Ve a casa de Simón el Zelote.

Allí me encontrarás y te conduciré a Él.

Áglae sigue llorando, pero ahora con paz.

Está sentada en el suelo.

También María se ha sentado de nuevo.

Y Áglae deposita su cabeza sobre las rodillas de María y le besa la mano…

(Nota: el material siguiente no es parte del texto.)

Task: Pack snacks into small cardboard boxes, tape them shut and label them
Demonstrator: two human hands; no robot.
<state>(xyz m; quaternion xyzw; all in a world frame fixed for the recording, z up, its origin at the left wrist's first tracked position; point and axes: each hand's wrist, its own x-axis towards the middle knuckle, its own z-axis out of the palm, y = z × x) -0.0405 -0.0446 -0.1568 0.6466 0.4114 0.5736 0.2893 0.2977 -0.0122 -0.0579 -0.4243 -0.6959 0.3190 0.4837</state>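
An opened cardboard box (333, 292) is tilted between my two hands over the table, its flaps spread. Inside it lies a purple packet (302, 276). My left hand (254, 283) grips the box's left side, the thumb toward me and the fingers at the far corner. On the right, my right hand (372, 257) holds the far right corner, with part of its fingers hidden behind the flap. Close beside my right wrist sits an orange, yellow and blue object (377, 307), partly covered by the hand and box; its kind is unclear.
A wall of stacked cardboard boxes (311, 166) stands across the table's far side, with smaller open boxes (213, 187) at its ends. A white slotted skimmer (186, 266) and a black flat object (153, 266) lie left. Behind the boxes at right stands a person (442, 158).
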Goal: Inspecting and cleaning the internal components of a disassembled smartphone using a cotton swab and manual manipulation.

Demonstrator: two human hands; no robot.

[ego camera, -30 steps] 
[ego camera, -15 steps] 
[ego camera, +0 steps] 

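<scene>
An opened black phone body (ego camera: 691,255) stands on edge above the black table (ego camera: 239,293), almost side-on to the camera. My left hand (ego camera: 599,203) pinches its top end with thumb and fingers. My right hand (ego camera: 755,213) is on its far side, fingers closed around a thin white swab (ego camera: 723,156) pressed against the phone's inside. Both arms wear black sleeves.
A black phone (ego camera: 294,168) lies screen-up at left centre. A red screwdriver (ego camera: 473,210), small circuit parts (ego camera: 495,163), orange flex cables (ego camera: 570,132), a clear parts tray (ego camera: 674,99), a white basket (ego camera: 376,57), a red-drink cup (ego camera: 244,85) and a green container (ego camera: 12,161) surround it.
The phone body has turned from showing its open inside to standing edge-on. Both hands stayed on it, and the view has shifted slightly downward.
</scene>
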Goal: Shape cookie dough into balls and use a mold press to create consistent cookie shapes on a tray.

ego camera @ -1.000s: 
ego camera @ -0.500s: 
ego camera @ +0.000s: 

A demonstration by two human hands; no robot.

Luego susurra quejumbrosa:

–     Me reconocerán…

–     ¡Oh, no! No temas.

Tu vestido era demasiado conocido. 

Yo te prepararé para este viaje tuyo hacia el Perdón; serás como la virgen preparada para su boda:

Distinta y desconocida para la muchedumbre que ignora el rito. Ven.

Tengo una pequeña habitación al lado de la mía.

En ella se alojan santos y peregrinos deseosos de ir a Dios; te hospedará también a ti.

Aglae hace ademán de querer recoger el manto y el velo.

Pero María la detiene:

–     Deja. Son los vestidos de la pobre Áglae extraviada, que ya no existe…

Y  ni siquiera debe quedar de ella el vestido: ha experimentado demasiado odio…

Y tanto daño hace el odio cuanto el pecado.

Salen al oscuro huerto.

Entran en el cuarto de José.

María enciende una lamparilla que hay encima de una repisa.   

Acaricia una vez más a la arrepentida, cierra la puerta.

Y con su triple llamita, se hace luz para ver a dónde puede llevar el manto desgarrado de Áglae,

para que ningún visitante lo vea al día siguiente.